Он почувствовал вверху живота легкий
зуд; медленно подвинулся на спине к прутьям
кровати, чтобы удобнее было поднять голову;
нашел зудевшее место, сплошь покрытое,
как оказалось, белыми непонятными точечками;
хотел было ощупать это место одной из
ножек, но сразу отдернул ее, ибо даже простое
прикосновение вызвало у него, Грегора,
озноб".
В кого так
внезапно превратился невзрачный
коммивояжер, бедняга Грегор? Явно
в представителя членистоногих
(Arthropoda), к которым принадлежат
насекомые, пауки, многоножки и ракообразные.
Следующий
вопрос: какое насекомое? Комментаторы
говорят "таракан", что, разумеется,
лишено смысла. Таракан - насекомое
плоское, с крупными ножками,
а Грегор отнюдь не плоский:
он выпуклый сверху и снизу,
со спины и с брюшка, и ножки у него маленькие.

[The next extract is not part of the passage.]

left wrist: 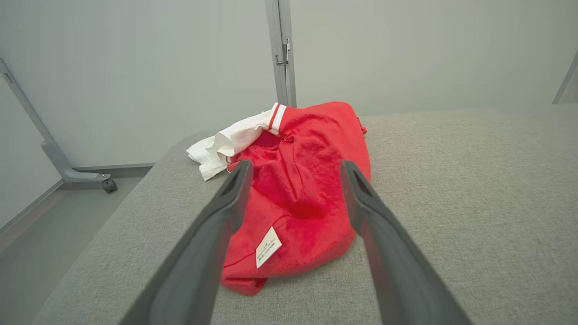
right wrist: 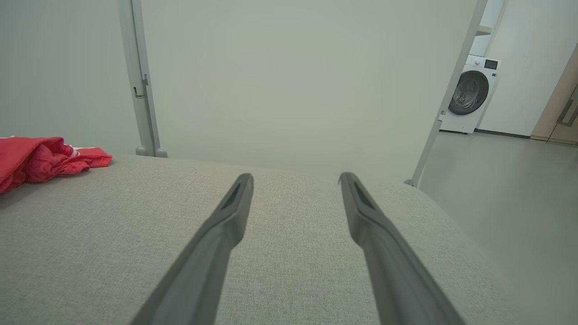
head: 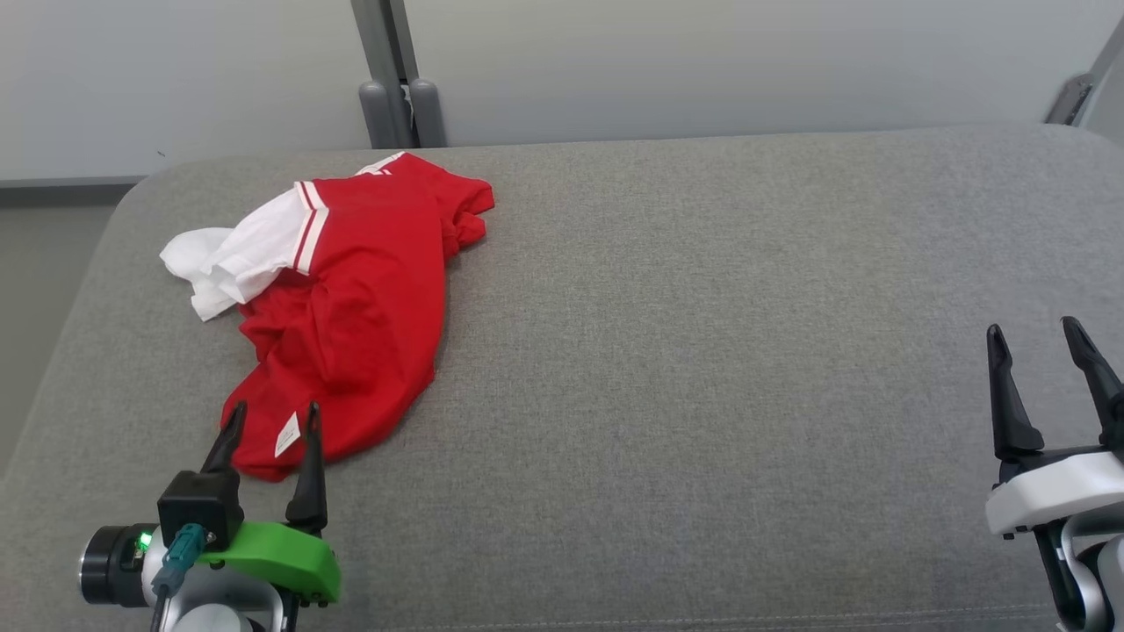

Он похож на таракана лишь в одном отношении:
у него коричневая окраска. Вот и все. Зато
у него громадный выпуклый живот, разделенный
на сегменты, и твердая округлая спина,
что наводит на мысль о надкрыльях. У жуков
под надкрыльями скрыты хлипкие крылышки,
и, выпустив их, жук может преодолевать
в неуклюжем полете многие километры.
Любопытно, что жук Грегор так и не узнал,
что под жестким покровом на спине у него
есть крылья. Кроме того, у Грегора имеются
сильные челюсти - жвалы. С помощью этих
органов, поднявшись на задние ножки (на
третью, сильную пару ножек), он поворачивает
ключ в замке. Таким образом, можно получить
представление о длине его тела - около
метра. По ходу рассказа он постепенно
приучается пользоваться своими конечностями
и усиками. Это коричневый, выпуклый, весьма
толстый жук размером с собаку.
В оригинале
старая служанка-поденщица называет
его MistkSfer - "навозным жуком".
Ясно, что добрая женщина прибавляет
этот эпитет из дружеского
расположения. Строго говоря, он не навозный
жук. Он просто большой жук. Рассмотрим
внимательно метаморфозу Грегора. Перемена
эта, поразительная и шокирующая, не столь,
однако, странна, как может показаться
на первый взгляд. Пол Ландсберг, комментатор
здравомыслящий, замечает: "Уснув в
незнакомой обстановке, мы нередко переживаем
при пробуждении минуты растерянности,
чувство нереальности, и с коммивояжером
подобное может происходить многократно,
учитывая его образ жизни, разрушающий
всякое ощущение непрерывности бытия"
[8, с.107]. Чувство реальности зависит от
непрерывности, от длительности. В конце
концов, не такая уж большая разница-проснуться
насекомым или проснуться Наполеоном,
Джорджем Вашингтоном.
С другой стороны, изоляция, странность
так называемой реальности - вечные
спутницы художника, гения, первооткрывателя.
Семья Замза вокруг фантастического насекомого
- не что иное, как посредственность, окружающая
гения.
3. Структура
новеллы "Превращение"
Часть первая.
Теперь поговорим
о структуре новеллы. Часть первую можно
разделить на семь сцен, или сегментов:
Сцена
I. Грегор просыпается. Он один.
Он уже превратился в жука,
но человеческие впечатления
еще мешаются с новыми инстинктами
насекомого. В конце сцены вводится
пока еще человеческий фактор времени.